Exercise requirements — Only one stretch of the data below is wanted: the lines starting at the one with "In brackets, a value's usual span" and ending at the one with "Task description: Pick", both included, given again exactly.

******

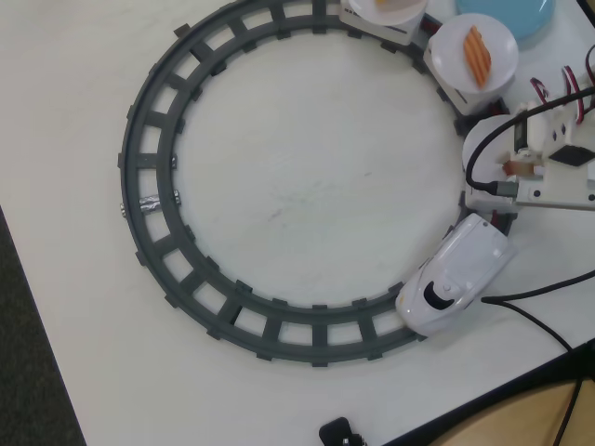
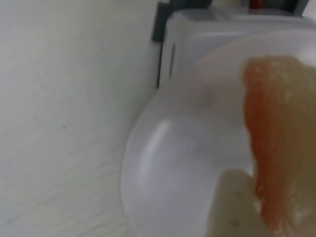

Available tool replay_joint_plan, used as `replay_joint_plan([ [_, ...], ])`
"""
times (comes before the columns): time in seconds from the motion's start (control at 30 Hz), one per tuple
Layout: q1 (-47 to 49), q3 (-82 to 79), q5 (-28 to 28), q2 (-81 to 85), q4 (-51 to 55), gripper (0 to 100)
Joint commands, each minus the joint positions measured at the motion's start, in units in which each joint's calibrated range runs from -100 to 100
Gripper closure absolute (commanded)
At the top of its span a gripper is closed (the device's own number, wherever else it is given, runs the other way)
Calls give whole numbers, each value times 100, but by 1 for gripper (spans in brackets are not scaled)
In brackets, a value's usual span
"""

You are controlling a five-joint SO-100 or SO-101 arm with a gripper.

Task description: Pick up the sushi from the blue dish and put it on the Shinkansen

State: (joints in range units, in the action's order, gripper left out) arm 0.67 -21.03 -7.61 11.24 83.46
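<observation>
Pink-orange sushi (image 2: pixel 279 148) fills right side of wrist view, blurred, very close to lens, sitting over a white train plate (image 2: pixel 173 163). Pale blurry shape bottom-centre is prob a pincer finger (image 2: pixel 232 207), touching or just beside the piece. Can't tell from either view whether the pincer (image 1: pixel 517 168) is clamped on the sushi or has let go; no clear gap visible, fingertips hidden in overhead view by the arm's own body.

Overhead view: pincer is low over the plate of the first car (image 1: pixel 485 149) behind the Shinkansen (image 1: pixel 456 283), arm coming in from right edge w/ cables. Small brown-orange bit showing at the pincer there, prob the same piece.

Blue dish (image 1: pixel 507 17) at top edge, partly cropped; visible part looks bare. So judgement: pick is done, carry is done, piece is at/over the train plate. Left to do: confirm it's seated on the plate, open, retract up w/o dragging it off.

Other stuff: next car back carries the orange striped piece (image 1: pixel 477 53); car after that is cropped at top, something yellowish on it, can't ID. Train sits on right side of the grey circular track (image 1: pixel 149 200) on the white desk (image 1: pixel 307 186), nose pointing down-left in overhead view.

Risk, my read: plate is small, piece could stick to a finger on release.
</observation>
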Motion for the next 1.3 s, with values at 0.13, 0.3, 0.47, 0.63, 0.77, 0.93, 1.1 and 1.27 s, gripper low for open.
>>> replay_joint_plan([
  [0.13, -5, -483, -21, 108, -152, 85],
  [0.3, -5, -797, -21, 116, -289, 80],
  [0.47, -5, -626, -26, 266, -246, 80],
  [0.63, 3, -186, 0, 934, 87, 80],
  [0.77, -41, 343, 21, 1619, 729, 80],
  [0.93, -604, 729, 310, 2780, 1140, 80],
  [1.1, -1942, 11, 315, 4149, 1072, 80],
  [1.27, -3342, -1039, 310, 5803, 883, 80],
])
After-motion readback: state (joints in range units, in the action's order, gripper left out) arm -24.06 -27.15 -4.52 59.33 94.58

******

Answer to the problem —
In brackets, a value's usual span
"""

You are controlling a five-joint SO-100 or SO-101 arm with a gripper.

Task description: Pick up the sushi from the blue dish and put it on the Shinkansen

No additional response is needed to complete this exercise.